| MARS2 |
| Gene Symbol | MARS2 |
| Full Name | Mitochondrial Arginyl-tRNA Synthetase 2 |
| Chromosomal Location | 2q33.1 |
| NCBI Gene ID | [92935](https://www.ncbi.nlm.nih.gov/gene/92935) |
| OMIM | [609446](https://www.omim.org/entry/609446) |
| Ensembl ID | ENSG00000135953 |
| UniProt ID | [Q9N3W4](https://www.uniprot.org/uniprot/Q9N3W4) |
| Associated Diseases | Spastic Paraplegia (SPG74), [ALS](/diseases/amyotrophic-lateral-sclerosis), [Parkinson's Disease](/diseases/parkinsons-disease), Mitochondrial Disorders |
MARS2 (Mitochondrial Arginyl-tRNA Synthetase 2) encodes a mitochondrial aminoacyl-tRNA synthetase (mtARS) that specifically charges arginine to its cognate mitochondrial tRNA. Mitochondrial aminoacyl-tRNA synthetases are essential enzymes that catalyze the attachment of amino acids to their respective tRNA molecules, a critical step in mitochondrial protein synthesis. These enzymes are distinct from their cytosolic counterparts and are encoded by nuclear genes but function within the mitochondrial matrix. MARS2 is one of several mtARS genes linked to neurodegenerative diseases, including hereditary spastic paraplegia (HSP) and amyotrophic lateral sclerosis (ALS). Mutations in MARS2 cause autosomal recessive hereditary spastic paraplegia type 74 (SPG74), characterized by progressive lower limb spasticity and mitochondrial dysfunction. The enzyme's role in maintaining mitochondrial translation makes it critical for neuronal survival, particularly in long projection neurons that are affected in HSP and ALS.

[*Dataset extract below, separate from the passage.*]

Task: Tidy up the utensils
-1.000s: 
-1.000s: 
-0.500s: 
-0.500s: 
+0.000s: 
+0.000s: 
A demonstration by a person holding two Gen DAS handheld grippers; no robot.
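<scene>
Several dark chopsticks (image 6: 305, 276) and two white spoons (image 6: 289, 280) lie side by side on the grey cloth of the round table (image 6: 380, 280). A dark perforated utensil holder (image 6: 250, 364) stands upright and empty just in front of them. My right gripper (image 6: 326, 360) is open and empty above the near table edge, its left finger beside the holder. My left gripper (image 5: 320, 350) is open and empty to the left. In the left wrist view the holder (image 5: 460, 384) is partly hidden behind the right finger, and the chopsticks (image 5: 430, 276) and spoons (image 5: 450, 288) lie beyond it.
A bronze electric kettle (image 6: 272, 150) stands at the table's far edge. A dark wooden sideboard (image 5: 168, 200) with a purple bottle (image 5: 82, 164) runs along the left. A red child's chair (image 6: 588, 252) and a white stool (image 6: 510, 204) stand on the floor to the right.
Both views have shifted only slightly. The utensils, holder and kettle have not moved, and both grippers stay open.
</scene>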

MARS2 encodes mitochondrial arginyl-tRNA synthetase 2, a nuclear-encoded enzyme that functions in the mitochondrial matrix to charge arginine to mitochondrial tRNA. This enzymatic function is essential for the translation of the 13 oxidative phosphorylation (OXPHOS) proteins encoded by mitochondrial DNA. MARS2 mutations cause autosomal recessive hereditary spastic paraplegia type 74 (SPG74), presenting with progressive spasticity and gait disturbance. The disease mechanism involves impaired mitochondrial translation leading to OXPHOS deficiency, reduced ATP production, and increased susceptibility to oxidative stress. Given the high energy demands of neurons, particularly long axonal projection neurons, mitochondrial translation defects have profound consequences for neuronal viability. MARS2 represents one of several mtARS genes implicated in neurodegeneration, highlighting the importance of mitochondrial protein synthesis for neuronal health.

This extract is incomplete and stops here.